> _Task to complete_
Find every line in the data that contains the word "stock". Return each of those lines.

> _Supplied entries_
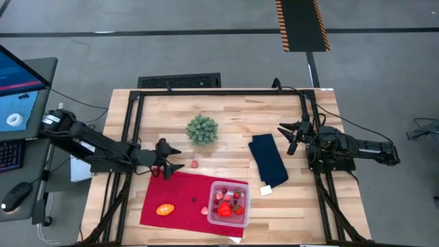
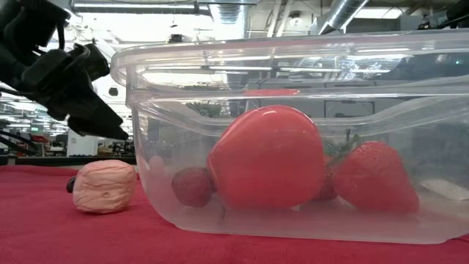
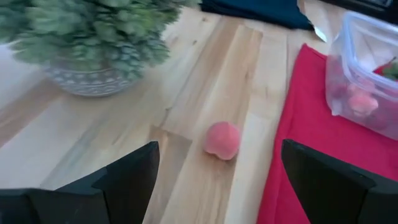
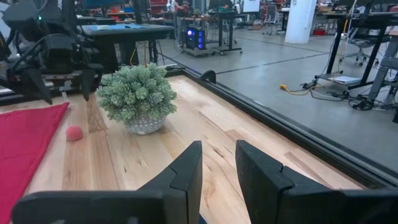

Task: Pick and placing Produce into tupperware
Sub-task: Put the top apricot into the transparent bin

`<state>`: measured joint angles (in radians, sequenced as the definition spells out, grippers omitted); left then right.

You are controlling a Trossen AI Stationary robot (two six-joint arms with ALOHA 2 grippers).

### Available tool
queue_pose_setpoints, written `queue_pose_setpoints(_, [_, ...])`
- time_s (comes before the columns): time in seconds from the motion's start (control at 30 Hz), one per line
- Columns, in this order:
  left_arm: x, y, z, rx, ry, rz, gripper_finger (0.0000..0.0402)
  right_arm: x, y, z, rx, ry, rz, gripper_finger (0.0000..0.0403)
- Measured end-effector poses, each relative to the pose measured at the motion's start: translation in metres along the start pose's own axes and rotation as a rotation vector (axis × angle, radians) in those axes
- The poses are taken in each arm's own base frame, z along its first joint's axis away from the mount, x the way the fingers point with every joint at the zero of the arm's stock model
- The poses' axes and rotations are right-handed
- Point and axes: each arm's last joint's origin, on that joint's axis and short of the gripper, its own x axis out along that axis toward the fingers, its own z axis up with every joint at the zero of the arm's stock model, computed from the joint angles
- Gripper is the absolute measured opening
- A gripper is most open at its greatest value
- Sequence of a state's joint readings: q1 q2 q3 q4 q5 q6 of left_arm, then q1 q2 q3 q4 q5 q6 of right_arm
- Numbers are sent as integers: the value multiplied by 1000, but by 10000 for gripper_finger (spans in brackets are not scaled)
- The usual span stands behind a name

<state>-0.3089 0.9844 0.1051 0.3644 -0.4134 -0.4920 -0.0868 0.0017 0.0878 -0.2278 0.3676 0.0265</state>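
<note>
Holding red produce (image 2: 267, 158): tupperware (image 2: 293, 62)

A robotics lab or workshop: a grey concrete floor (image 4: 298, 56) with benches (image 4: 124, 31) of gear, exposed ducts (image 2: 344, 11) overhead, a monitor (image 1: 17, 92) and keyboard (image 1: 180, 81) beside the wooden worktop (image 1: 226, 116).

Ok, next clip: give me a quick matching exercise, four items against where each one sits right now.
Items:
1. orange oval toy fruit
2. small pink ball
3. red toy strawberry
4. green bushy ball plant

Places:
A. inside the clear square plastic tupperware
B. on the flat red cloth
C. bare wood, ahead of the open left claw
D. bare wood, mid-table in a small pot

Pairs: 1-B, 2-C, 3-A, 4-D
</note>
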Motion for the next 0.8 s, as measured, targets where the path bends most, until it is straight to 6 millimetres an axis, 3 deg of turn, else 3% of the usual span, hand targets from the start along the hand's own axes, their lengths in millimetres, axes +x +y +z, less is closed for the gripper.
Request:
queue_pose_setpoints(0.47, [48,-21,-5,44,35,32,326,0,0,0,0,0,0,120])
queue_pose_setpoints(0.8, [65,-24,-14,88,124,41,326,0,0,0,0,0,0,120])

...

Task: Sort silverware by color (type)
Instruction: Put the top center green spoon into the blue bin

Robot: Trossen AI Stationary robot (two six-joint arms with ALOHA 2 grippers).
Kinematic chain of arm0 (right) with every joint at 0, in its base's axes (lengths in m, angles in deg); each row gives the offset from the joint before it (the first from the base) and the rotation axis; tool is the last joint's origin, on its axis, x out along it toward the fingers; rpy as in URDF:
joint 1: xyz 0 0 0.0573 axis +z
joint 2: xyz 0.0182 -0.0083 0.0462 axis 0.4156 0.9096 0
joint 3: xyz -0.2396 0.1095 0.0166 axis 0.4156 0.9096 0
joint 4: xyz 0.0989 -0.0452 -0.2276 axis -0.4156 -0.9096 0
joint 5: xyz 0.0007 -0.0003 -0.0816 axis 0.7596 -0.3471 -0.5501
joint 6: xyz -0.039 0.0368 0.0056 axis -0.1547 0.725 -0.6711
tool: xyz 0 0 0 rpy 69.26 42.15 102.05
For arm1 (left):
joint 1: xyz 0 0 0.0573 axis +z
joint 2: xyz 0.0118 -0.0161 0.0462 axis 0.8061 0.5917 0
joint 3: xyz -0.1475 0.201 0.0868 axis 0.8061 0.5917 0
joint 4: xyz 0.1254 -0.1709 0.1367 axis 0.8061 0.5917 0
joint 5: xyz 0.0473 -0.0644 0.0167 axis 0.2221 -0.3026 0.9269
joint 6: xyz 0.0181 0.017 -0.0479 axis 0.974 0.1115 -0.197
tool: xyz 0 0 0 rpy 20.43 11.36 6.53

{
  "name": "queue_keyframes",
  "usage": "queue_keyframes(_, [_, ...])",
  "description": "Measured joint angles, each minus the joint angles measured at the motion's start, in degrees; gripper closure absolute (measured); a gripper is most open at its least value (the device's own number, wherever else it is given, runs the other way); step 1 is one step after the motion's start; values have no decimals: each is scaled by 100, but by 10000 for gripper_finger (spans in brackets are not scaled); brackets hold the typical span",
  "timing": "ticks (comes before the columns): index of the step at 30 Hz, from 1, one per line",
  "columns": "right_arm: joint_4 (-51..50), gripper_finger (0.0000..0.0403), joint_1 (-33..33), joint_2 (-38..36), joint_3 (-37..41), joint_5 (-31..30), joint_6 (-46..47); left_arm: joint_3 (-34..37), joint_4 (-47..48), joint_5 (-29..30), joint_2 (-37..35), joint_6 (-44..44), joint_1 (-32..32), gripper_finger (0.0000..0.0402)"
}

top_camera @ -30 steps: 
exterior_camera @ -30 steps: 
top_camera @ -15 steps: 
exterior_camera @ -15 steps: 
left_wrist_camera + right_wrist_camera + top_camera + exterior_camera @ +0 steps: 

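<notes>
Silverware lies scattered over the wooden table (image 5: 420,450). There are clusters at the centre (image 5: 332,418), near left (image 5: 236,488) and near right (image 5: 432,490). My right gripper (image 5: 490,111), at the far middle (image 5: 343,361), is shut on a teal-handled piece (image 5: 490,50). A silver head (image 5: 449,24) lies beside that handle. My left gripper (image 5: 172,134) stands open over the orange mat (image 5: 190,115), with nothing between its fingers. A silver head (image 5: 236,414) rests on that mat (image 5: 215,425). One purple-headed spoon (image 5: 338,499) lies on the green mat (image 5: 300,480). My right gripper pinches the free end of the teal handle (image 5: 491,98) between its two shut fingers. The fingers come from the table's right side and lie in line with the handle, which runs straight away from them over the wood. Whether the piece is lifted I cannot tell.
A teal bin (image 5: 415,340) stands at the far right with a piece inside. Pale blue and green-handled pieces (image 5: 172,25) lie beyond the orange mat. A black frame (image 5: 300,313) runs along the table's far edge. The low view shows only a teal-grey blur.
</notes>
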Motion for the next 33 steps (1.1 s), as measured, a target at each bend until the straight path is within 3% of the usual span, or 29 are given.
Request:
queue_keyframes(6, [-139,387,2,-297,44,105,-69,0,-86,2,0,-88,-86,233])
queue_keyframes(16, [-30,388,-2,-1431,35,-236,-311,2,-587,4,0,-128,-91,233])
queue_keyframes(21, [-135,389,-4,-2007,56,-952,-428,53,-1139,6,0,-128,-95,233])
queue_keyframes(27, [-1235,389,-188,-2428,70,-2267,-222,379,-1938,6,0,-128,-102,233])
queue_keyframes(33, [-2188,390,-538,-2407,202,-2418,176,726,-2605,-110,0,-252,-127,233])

> _Output below_
- The poses are taken in each arm's own base frame, z along its first joint's axis away from the mount, x the way the fingers point with every joint at the zero of the arm's stock model
- Point and axes: each arm's last joint's origin, on that joint's axis and short of the gripper, its own x axis out along that axis toward the fingers, its own z axis up with every joint at the zero of the arm's stock model, computed from the joint angles

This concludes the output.